O que intrigava é que não éramos uma África do humanitarismo à distância (seríamos modernos?) e nos tornamos o país “quase” desenvolvido. Desse processo, surgiu o conceito de “brazilianization”, que expressa não “a separação das culturas pela raça, mas a separação das raças por classe” (LIND apud ARANTES, 2004, p. 31). E o que ainda é pior, o sentimento de hostilidade por essa situação não afeta os que estão no topo da pirâmide social (nas classes A e B), mas se marca fortemente entre os que estão na base (classes C e D): ou seja, os pobres não demonstram hostilidade ou sentimentos de raiva em relação aos ricos, mas aos próprios pobres; a projeção que fazem é de, um dia, se tornarem ricos e “subirem de classe”. Soma-se a essa situação o fato de que os indivíduos de classe superior se veem sempre sem obrigações cívicas com as demais classes e com o país. O termo “brazilianization” foi usado por Lind de maneira negativa e sinalizava como se isso fosse algo associado à identidade brasileira, relacionado à segregação entre favelas e grupos de elite. A esse respeito, Cocco (2012, p. 48) afirma:

En el ámbito de la sociología urbana, la metáfora está siendo utilizada para señalar la degradación de la relación salarial y, sobre todo, del tejido urbano, atravesado, por una parte, por los procesos de gentrificación y, por otra, por las dinámicas perversas de la segregación espacial: favelas y, al mismo tiempo, «comunidades cerradas» [gated cities] en los marcos de ese impresionante paisaje que nos ofrece el barrio carioca de São Conrado. Allí se oponen, frente a frente, los edificios lujosos a lo largode la playa y el monumental anfi teatro natural como marco de la imponente favela de la Rocinha.

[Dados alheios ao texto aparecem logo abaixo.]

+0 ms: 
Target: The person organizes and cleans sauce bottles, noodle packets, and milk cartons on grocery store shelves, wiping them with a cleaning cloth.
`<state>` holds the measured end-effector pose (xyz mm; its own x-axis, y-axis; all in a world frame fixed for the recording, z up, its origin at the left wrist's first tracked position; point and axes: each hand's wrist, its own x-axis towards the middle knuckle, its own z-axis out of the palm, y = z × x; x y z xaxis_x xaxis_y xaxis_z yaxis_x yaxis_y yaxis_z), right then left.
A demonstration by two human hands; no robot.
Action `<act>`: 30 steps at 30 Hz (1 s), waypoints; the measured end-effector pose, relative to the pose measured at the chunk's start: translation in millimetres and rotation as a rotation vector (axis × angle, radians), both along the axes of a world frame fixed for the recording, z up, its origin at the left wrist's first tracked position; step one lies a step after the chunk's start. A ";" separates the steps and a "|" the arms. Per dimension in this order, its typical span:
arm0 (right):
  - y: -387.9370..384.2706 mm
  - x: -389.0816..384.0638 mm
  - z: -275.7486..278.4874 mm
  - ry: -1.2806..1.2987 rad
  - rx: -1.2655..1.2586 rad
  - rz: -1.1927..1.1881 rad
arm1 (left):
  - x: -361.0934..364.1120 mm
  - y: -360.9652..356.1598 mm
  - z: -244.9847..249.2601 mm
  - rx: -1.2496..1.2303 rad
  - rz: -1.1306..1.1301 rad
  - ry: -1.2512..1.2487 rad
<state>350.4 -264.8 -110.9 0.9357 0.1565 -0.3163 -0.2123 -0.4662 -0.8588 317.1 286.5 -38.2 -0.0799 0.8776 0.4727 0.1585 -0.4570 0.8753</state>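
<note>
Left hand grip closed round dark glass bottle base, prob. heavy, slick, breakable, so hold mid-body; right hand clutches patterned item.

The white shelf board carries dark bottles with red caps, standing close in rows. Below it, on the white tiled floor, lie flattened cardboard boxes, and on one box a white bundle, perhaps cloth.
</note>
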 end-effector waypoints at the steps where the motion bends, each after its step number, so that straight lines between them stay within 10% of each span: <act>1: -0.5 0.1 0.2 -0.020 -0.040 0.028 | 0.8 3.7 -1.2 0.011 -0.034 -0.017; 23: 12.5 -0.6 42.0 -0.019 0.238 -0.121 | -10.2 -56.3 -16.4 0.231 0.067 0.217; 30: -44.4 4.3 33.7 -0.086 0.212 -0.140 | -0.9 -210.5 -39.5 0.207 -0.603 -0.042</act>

De uma forma geral, brazilianization se tornou um eufemismo para quarto mundo, no qual fica evidente a promiscuidade financeira e econômica das autoridades que tornam o Brasil um lugar, sob olhar estrangeiro, fora da lei, pois “a legislação tanto pode ser aplicada ou não; ora vale a informalidade clientelista, ora as leis de mercado.” (ARANTES, 2004, p. 74).

Essa situação toda mostra que os discursos estereotipados sobre o Brasil, principalmente os relacionados à violência e à segregação de grupos desfavorecidos economicamente, não brotaram do nada e não foram construídos sem algum fundamento real. Contudo, o que esta pesquisa questiona é o motivo de essa característica perpetuada discursivamente ter se tornado aquela que representa a identidade de todos os brasileiros por filmes.

4. O Brasil pela Comissão do Oscar

Como mostrado anteriormente, a Comissão do Oscar não possui critérios explícitos sobre o que os filmes devem apresentar para, verdadeiramente, participarem do processo de seleção. Dessa forma, muitos produtores, diretores e roteiristas se pautam pelas características que os filmes brasileiros “acatados” e que ganharam a estatueta possuem para poderem também ter chances de vencer.

Como o fato de concorrer ao Oscar já impulsiona não só a bilheteria, como a venda dos produtos de merchandising, patrocínio etc., esse aspecto já é suficiente para que todos ligados ao cinema invistam na premiação.

Por tudo isso, este capítulo pretende mostrar e fazer reflexões sobre a brasilidade dos filmes acatados pela Comissão de seleção do Oscar. A análise inclui a identificação das práticas discursivas da comunidade discursiva da Comissão do Oscar e o modo como elas contribuem para a reificação de um espaço discursivo estereotipado de brasilidade.

O Brasil teve 5 (cinco) filmes acolhidos pela Comissão do Oscar (O pagador de promessas, Prodtel, 1962; O quatrilho, Paramount, 1995; O que é isso, companheiro?, Miramax, 1997; Central do Brasil, Vídeo Filmes, 2000; e Cidade de Deus, Imagem Filmes, 2002), os quais fazem parte do corpus desta pesquisa.

Neste contexto, este capítulo pretende: 1) identificar estereótipos de brasilidade (corrupção, hipersexualidade, violência, ausência do Estado, exoticidade, futebol, pobreza) e como eles aparecem no enredo dos filmes; 2) relacionar o emprego de técnicas cinematográficas, assim como de trilhas sonoras, como recursos importantes para a subjetivação do leitor/espectador; e 3) identificar elementos incluídos na narrativa que tentam dar um caráter de verdade ao que é mostrado, simulando realidades, as quais poderiam confundir os leitores/espectadores sobre o limite entre a ficção e a realidade do que está sendo contado.